TASK DESCRIPTION: Could you copy the records below exactly, keeping none of the images?

(Dataset records)
★ ★ ★

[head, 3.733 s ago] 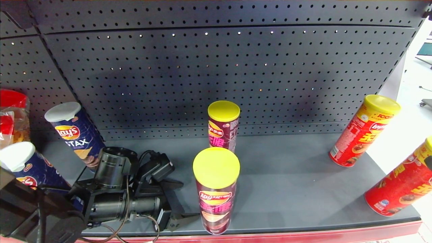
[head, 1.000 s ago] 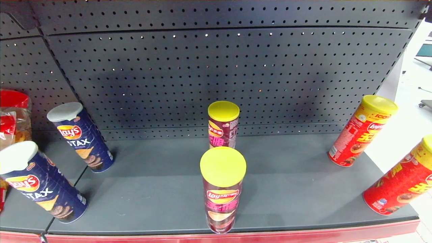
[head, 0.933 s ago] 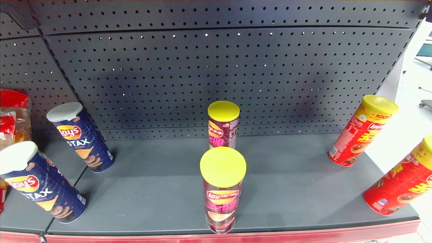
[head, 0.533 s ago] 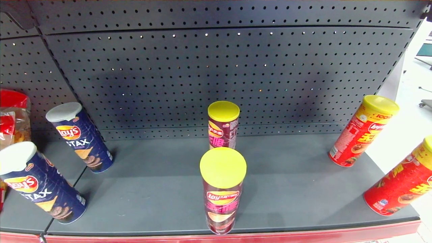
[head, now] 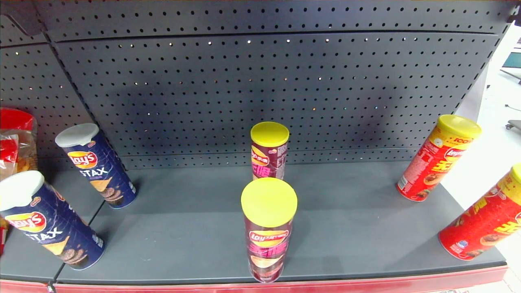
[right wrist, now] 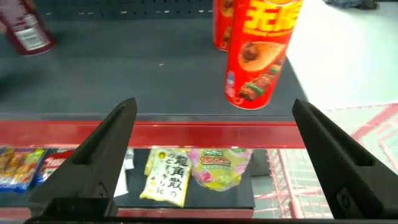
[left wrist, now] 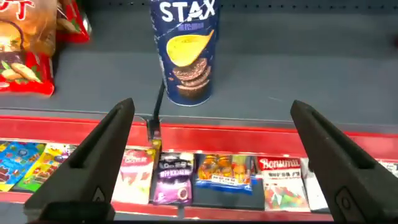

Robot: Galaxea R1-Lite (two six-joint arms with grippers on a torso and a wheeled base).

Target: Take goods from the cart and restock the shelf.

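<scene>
Left tool (left wrist: 211,104) is held with its jaws spread wide and empty before the red front edge of the shelf (head: 195,228); the right tool (right wrist: 214,102) is held equally wide and empty at the shelf's right end.

On the shelf, the goods are seen in three pairs, all upright. At the left, a front blue chip can (head: 49,221) and a rear blue chip can (head: 95,167) are capped with white lids. In the middle, a front maroon chip can (head: 266,236) is set at the front edge, with a rear maroon chip can (head: 268,154) behind it near the pegboard; both are lidded in yellow. At the right, a rear red chip can (head: 437,158) and a front red chip can (head: 482,219) are placed, also yellow-lidded.

Such cans are judged light, stiff yet crushable, smooth-walled and easily toppled. Each is best taken across the mid-body, below the lid, with modest pressure.
</scene>
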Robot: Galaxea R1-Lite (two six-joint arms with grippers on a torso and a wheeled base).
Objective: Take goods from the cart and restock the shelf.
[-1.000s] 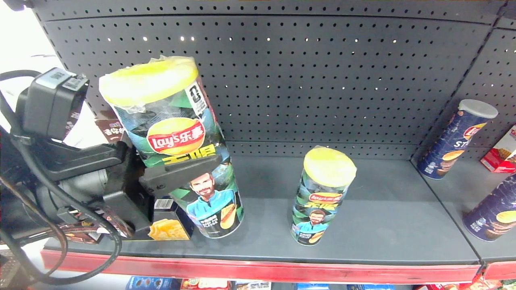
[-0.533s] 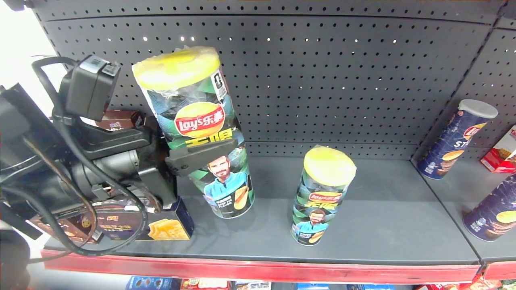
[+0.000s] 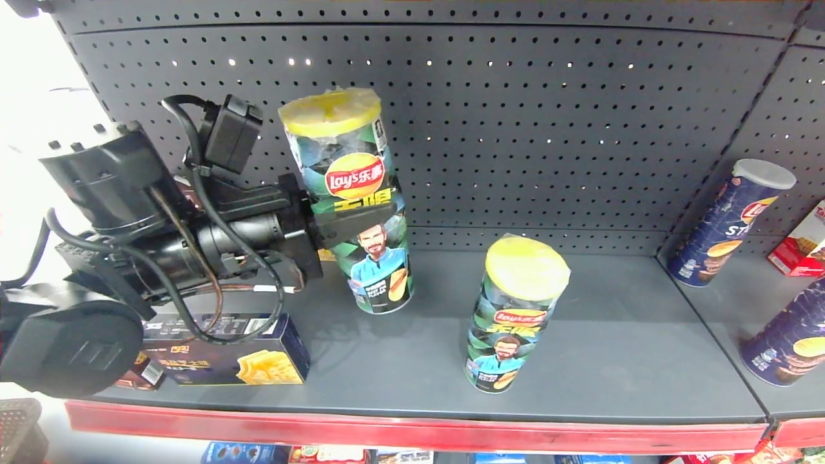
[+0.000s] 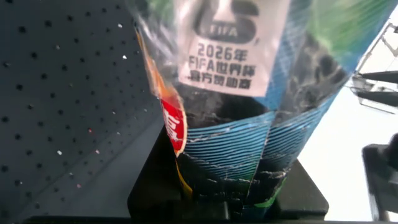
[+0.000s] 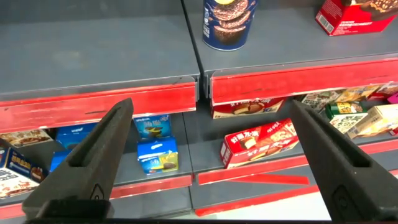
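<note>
So, cracker box (image 3: 225, 351): lies flat on the shelf (image 3: 612, 348), under the left arm and back from its fingers
left gripper (image 3: 361, 222): clamped across the middle of the chip can, one finger crossing the front of the label
chip can (image 3: 351, 187): upright with a slight lean between the jaws, near the back panel (image 3: 515, 129); whether its base touches the shelf cannot be told
handling: probably light, a thin-walled tube under loose plastic wrap (image 4: 152, 68), so likely slippery, easy to dent and tippy once let go
hold: the mid-body grip looks sound; a modest squeeze there, clear of the yellow lid (image 3: 330, 106), should do
second can (image 3: 515, 316): stands well apart from the left gripper, out past its fingertips and nearer the shelf front
right gripper (image 5: 211, 106): fingers spread wide, holding nothing, facing the lower shelves (image 5: 93, 56)
</note>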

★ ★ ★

EXERCISE OUTPUT:
[head, 3.733 s ago] 
[head, 1.000 s ago] 
[head, 0.933 s ago] 
[head, 0.533 s ago] 
[head, now] 
[right wrist, now] 
[left wrist, now] 

Robot: Galaxea R1-Lite (two six-joint arms with grippers on a torso and a wheeled base).

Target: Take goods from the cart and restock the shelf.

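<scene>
Left tool (left wrist: 211,104) is held with its jaws spread wide and empty before the red front edge of the shelf (head: 195,228); the right tool (right wrist: 214,102) is held equally wide and empty at the shelf's right end.

On the shelf, the goods are seen in three pairs, all upright. At the left, a front blue chip can (head: 49,221) and a rear blue chip can (head: 95,167) are capped with white lids. In the middle, a front maroon chip can (head: 266,236) is set at the front edge, with a rear maroon chip can (head: 268,154) behind it near the pegboard; both are lidded in yellow. At the right, a rear red chip can (head: 437,158) and a front red chip can (head: 482,219) are placed, also yellow-lidded.

Such cans are judged light, stiff yet crushable, smooth-walled and easily toppled. Each is best taken across the mid-body, below the lid, with modest pressure.
</scene>
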Robot: Galaxea R1-Lite (two six-joint arms with grippers on a torso and a wheeled base).
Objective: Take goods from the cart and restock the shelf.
[-1.000s] 
[-0.533s] 
[+0.000s] 
[+0.000s] 
[+0.000s] 
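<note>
So, cracker box (image 3: 225, 351): lies flat on the shelf (image 3: 612, 348), under the left arm and back from its fingers
left gripper (image 3: 361, 222): clamped across the middle of the chip can, one finger crossing the front of the label
chip can (image 3: 351, 187): upright with a slight lean between the jaws, near the back panel (image 3: 515, 129); whether its base touches the shelf cannot be told
handling: probably light, a thin-walled tube under loose plastic wrap (image 4: 152, 68), so likely slippery, easy to dent and tippy once let go
hold: the mid-body grip looks sound; a modest squeeze there, clear of the yellow lid (image 3: 330, 106), should do
second can (image 3: 515, 316): stands well apart from the left gripper, out past its fingertips and nearer the shelf front
right gripper (image 5: 211, 106): fingers spread wide, holding nothing, facing the lower shelves (image 5: 93, 56)
</note>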

There's no more to the output.